### What the exercise asks:
Go through the data below and return each line where the string "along" appears.

### Data shown:
────────────────────────────────────────
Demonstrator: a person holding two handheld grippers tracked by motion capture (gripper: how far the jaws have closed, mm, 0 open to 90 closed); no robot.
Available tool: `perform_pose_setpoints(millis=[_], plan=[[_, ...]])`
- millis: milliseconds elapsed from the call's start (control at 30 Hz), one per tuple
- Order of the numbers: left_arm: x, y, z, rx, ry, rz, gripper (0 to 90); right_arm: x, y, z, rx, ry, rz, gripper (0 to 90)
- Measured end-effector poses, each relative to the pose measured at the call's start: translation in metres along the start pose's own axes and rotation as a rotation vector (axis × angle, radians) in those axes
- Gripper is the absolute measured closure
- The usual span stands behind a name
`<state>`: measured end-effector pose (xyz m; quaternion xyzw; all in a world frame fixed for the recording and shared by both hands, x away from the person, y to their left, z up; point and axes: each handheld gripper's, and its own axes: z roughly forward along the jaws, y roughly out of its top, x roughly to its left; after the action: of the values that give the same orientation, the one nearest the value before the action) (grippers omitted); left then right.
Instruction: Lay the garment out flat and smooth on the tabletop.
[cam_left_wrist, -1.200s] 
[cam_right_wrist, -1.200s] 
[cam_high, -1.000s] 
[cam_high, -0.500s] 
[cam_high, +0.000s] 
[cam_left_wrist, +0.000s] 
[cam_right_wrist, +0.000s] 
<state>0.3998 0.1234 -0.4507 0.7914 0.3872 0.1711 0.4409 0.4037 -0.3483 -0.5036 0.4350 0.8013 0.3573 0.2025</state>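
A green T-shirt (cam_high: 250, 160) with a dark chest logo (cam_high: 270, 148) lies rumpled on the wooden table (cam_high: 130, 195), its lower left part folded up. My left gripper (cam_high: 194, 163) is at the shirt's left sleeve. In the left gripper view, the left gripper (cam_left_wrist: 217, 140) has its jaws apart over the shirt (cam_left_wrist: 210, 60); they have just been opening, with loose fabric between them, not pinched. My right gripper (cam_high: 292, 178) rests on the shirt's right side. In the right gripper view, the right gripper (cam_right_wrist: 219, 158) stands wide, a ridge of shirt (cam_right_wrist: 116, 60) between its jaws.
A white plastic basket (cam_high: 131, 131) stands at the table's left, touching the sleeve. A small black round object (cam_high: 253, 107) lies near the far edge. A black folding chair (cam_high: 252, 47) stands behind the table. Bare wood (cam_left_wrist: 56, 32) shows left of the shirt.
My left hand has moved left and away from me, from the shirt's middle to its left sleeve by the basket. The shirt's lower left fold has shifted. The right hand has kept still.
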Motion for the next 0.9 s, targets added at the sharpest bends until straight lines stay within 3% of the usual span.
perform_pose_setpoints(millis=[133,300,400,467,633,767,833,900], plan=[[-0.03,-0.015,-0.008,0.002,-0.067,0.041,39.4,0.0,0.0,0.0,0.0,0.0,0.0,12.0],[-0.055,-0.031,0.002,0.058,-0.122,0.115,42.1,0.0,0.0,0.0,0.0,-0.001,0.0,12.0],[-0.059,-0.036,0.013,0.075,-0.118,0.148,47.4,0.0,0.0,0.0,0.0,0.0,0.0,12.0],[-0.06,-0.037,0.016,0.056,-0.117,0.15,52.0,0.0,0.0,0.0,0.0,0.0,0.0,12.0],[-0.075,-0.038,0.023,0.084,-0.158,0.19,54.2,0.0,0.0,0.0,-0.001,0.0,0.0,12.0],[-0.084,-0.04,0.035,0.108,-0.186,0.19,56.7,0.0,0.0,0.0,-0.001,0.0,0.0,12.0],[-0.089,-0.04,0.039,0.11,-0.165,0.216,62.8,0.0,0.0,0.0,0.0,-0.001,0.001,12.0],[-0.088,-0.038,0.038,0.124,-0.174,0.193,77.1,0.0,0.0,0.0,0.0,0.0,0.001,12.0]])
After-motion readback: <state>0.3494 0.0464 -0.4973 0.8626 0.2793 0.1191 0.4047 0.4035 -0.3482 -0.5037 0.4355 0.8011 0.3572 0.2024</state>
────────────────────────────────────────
### Exercise solution:
- Measured end-effector poses, each relative to the pose measured at the call's start: translation in metres along the start pose's own axes and rotation as a rotation vector (axis × angle, radians) in those axes
`<state>`: measured end-effector pose (xyz m; quaternion xyzw; all in a world frame fixed for the recording and shared by both hands, x away from the person, y to their left, z up; point and axes: each handheld gripper's, and its own axes: z roughly forward along the jaws, y roughly out of its top, x roughly to its left; after the action: of the values that give the same orientation, the one nearest the value before the action) (grippers omitted); left then right.

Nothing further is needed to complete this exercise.